INFORMATION PROVIDED Start Marker

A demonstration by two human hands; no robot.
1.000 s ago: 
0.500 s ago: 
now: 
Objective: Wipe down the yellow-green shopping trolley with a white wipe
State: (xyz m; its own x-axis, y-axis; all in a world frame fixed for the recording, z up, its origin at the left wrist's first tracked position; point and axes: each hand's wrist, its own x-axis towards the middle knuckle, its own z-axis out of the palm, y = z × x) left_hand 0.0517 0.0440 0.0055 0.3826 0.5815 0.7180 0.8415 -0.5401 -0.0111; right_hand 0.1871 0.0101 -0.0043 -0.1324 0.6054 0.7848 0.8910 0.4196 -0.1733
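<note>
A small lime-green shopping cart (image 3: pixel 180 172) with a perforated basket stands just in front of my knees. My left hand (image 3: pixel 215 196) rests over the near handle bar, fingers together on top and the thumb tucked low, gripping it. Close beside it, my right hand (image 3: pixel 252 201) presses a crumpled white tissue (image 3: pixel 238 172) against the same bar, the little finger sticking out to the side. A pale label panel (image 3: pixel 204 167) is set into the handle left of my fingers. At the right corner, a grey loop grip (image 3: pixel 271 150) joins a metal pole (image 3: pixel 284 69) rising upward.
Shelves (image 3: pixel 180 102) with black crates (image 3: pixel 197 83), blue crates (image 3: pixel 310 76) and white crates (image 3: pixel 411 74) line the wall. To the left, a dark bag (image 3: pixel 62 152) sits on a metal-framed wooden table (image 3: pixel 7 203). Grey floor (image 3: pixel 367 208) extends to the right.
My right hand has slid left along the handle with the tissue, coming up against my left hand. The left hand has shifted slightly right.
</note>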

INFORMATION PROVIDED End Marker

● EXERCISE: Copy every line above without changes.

● TASK OUTPUT:
A demonstration by two human hands; no robot.
1.000 s ago: 
0.500 s ago: 
now: 
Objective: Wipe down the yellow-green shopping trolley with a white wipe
State: (xyz m; its own x-axis, y-axis; all in a world frame fixed for the recording, z up, its origin at the left wrist's first tracked position; point and axes: each hand's wrist, its own x-axis towards the middle knuckle, its own z-axis out of the palm, y = z × x) left_hand 0.0517 0.0440 0.0055 0.3826 0.5815 0.7180 0.8415 -0.5401 -0.0111; right_hand 0.1871 0.0101 -0.0043 -0.1324 0.6054 0.7848 0.8910 0.4196 -0.1733
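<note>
A small lime-green shopping cart (image 3: pixel 180 172) with a perforated basket stands just in front of my knees. My left hand (image 3: pixel 215 196) rests over the near handle bar, fingers together on top and the thumb tucked low, gripping it. Close beside it, my right hand (image 3: pixel 252 201) presses a crumpled white tissue (image 3: pixel 238 172) against the same bar, the little finger sticking out to the side. A pale label panel (image 3: pixel 204 167) is set into the handle left of my fingers. At the right corner, a grey loop grip (image 3: pixel 271 150) joins a metal pole (image 3: pixel 284 69) rising upward.
Shelves (image 3: pixel 180 102) with black crates (image 3: pixel 197 83), blue crates (image 3: pixel 310 76) and white crates (image 3: pixel 411 74) line the wall. To the left, a dark bag (image 3: pixel 62 152) sits on a metal-framed wooden table (image 3: pixel 7 203). Grey floor (image 3: pixel 367 208) extends to the right.
My right hand has slid left along the handle with the tissue, coming up against my left hand. The left hand has shifted slightly right.
</note>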

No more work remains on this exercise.